Kites: A brief history for students and teachers

Kites have been objects of interest and fascination to people throughout the world for at least 2000 years. Some people think that kites may have been invented even earlier, suggesting that kites were being flown in China as long ago as 1000 BC. Unless new information comes to light, we have no real way of determining when they were invented, who invented them, or even which country they were first used in. Kites are normally made from light and quite fragile materials, and we have very few actual examples of kites that are more than two hundred years old. Unlike other artifacts such as pots and stone or metal tools, almost everything used to make a kite could rot, or be burnt. Archeologists find out much of what they know about a culture from sources such as rubbish tips. Kites would not last long in this sort of environment. As we don't have the actual kites, we have to rely on traditions, legends, illustrations and documents to chart the historical development of kites.

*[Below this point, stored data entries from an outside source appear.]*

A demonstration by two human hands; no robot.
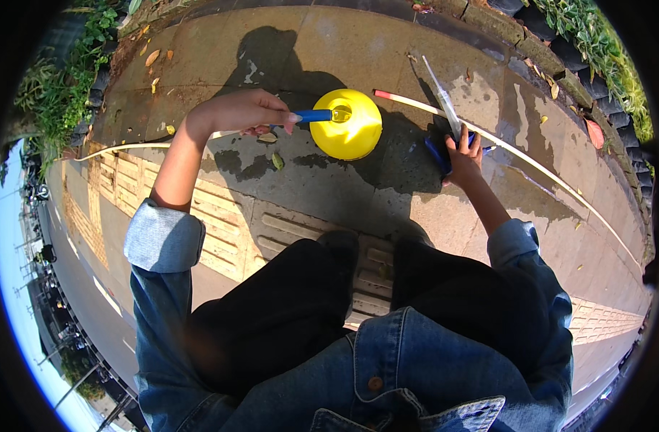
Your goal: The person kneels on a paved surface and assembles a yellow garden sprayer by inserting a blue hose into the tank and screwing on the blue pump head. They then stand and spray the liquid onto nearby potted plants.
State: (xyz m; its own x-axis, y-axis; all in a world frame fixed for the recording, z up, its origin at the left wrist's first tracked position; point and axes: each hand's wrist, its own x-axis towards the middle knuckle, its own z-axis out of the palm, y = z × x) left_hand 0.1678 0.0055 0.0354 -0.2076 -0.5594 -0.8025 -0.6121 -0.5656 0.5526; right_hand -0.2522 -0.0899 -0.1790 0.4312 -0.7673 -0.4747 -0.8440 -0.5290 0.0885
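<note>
My left hand grips a blue tube that points right. The tube's end lies over the round opening of a yellow rounded container on the pavement. Whether the tip goes inside is unclear. A thin cream hose runs from the left to behind this hand, and its join to the tube is hidden. My right hand is low at the ground, its fingers around a blue-handled tool with a long pale blade, seemingly shears. The blade points away from me across a second cream length with a red end.
Paving slabs have wet patches and fallen leaves. Raised tactile paving runs beneath my feet. A stone kerb and plants border the far right; more greenery grows at left. A road lies to the left.
</note>
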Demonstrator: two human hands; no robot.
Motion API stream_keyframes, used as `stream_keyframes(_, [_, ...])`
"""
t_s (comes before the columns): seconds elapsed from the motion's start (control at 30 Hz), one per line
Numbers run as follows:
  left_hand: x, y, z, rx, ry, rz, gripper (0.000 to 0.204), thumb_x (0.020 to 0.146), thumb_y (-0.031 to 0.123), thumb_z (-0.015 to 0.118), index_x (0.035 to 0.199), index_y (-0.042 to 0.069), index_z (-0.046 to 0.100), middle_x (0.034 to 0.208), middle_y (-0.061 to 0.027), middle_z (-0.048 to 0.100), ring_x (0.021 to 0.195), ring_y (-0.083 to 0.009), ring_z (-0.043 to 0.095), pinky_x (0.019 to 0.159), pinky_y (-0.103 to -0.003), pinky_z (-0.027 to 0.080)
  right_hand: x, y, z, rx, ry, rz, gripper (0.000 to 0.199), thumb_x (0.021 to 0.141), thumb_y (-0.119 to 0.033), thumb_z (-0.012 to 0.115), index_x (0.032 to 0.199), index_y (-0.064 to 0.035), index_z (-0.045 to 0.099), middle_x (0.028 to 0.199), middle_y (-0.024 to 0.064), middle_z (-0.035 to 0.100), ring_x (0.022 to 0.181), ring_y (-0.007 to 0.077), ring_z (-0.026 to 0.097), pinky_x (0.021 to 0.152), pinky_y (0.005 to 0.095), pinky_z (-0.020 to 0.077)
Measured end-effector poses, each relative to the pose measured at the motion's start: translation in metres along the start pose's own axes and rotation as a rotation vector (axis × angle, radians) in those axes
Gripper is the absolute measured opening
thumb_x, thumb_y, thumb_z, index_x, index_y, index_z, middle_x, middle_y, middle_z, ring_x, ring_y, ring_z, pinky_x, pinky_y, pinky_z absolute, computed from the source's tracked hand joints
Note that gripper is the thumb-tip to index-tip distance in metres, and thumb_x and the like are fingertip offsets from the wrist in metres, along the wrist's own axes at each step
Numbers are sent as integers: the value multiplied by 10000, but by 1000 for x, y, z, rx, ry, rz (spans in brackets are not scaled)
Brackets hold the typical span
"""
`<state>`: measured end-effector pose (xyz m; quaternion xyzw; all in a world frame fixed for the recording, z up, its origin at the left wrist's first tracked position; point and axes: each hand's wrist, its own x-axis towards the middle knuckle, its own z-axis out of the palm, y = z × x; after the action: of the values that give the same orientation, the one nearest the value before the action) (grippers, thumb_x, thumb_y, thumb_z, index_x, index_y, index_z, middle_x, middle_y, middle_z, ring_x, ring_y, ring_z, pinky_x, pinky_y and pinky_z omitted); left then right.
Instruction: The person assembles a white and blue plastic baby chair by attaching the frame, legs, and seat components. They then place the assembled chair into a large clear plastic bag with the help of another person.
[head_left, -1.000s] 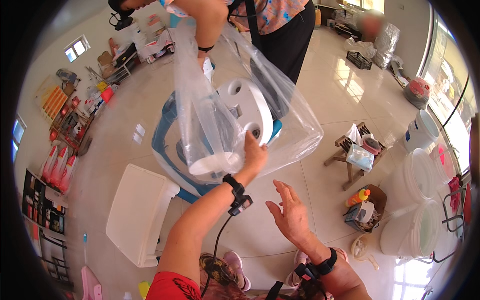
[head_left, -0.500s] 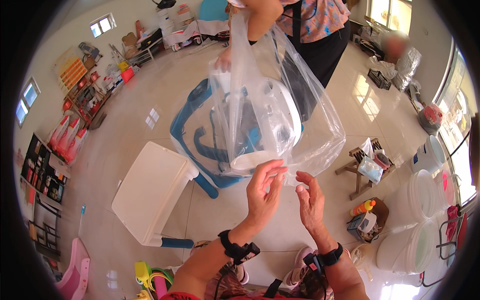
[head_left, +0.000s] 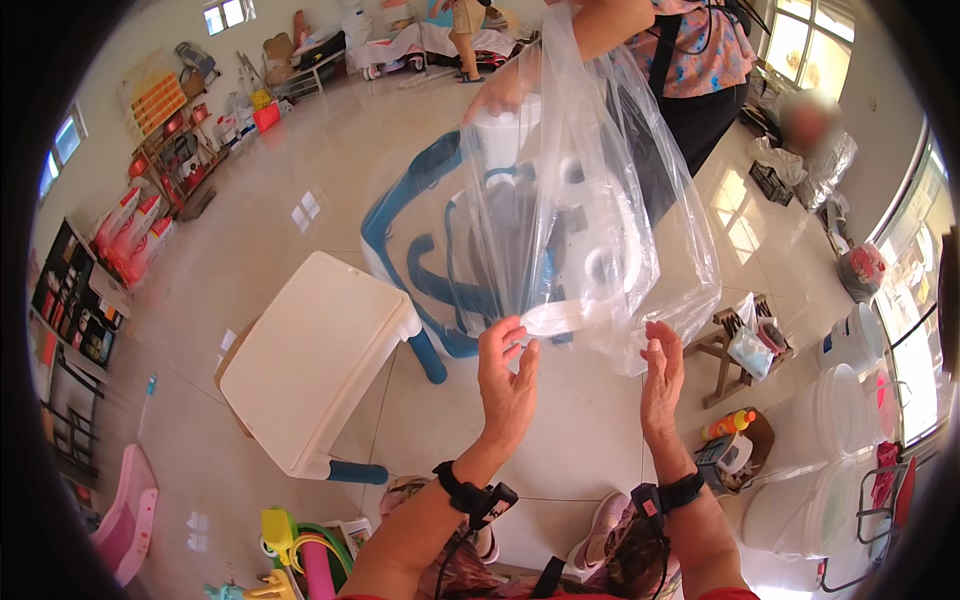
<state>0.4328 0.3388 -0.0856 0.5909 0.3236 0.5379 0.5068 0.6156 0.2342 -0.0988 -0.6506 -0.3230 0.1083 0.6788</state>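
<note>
A large clear plastic bag hangs around a blue and white plastic frame, whose blue tubes and white panel show through the film. A co-worker's hand holds it from above, at a white cylindrical part. Near the bag's lower left edge is my left hand, fingers parted and curved, with nothing visible in it. My right hand is held upright by the lower right of the bag, open, palm turned inward. Whether either fingertip touches the film, I cannot tell.
A small cream table with blue legs stands left of me. On the right are a wooden stool with packets, a box holding an orange bottle, and white buckets. Colourful toys lie near my feet; a pink plastic piece sits far left.
My hands have moved apart, the right one going right and the left slightly left. The bag and frame appear shifted right and up as the view turned. Another person's legs appear at the back.
</note>
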Motion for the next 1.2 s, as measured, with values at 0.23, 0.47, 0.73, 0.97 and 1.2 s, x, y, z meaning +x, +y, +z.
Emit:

It is currently thought that kites may have been independently invented in both China and Malaysia, and that this new invention then spread through the rest of Asia from these two countries. There certainly is documentary evidence to suggest that kites were being flown in China as long ago as 200 BC. when a general in the Han dynasty is recorded as having used a kite as an instrument of war, by using it as a method of determining the correct distance to dig a tunnel to enter a palace and end a siege. Other Chinese legends relate how kites were used to lift fireworks in order to terrify an opposing army, and how they were used to lift observers before a battle. Other uses for kites in Asia included a novel way of fishing (also practised in New Zealand), scaring birds from crops, as a way of lifting construction materials to the tops of buildings, and as a toy. In some Asian countries the kite had considerable religious significance. In Korea, newly born children had kites flown and released for them, taking away any bad luck they had been born with. Kites were flown by farmers in Thailand at the time of the monsoon, to ask the gods to make the monsoon winds blow long enough to prevent all the rain falling on their crops and flooding them.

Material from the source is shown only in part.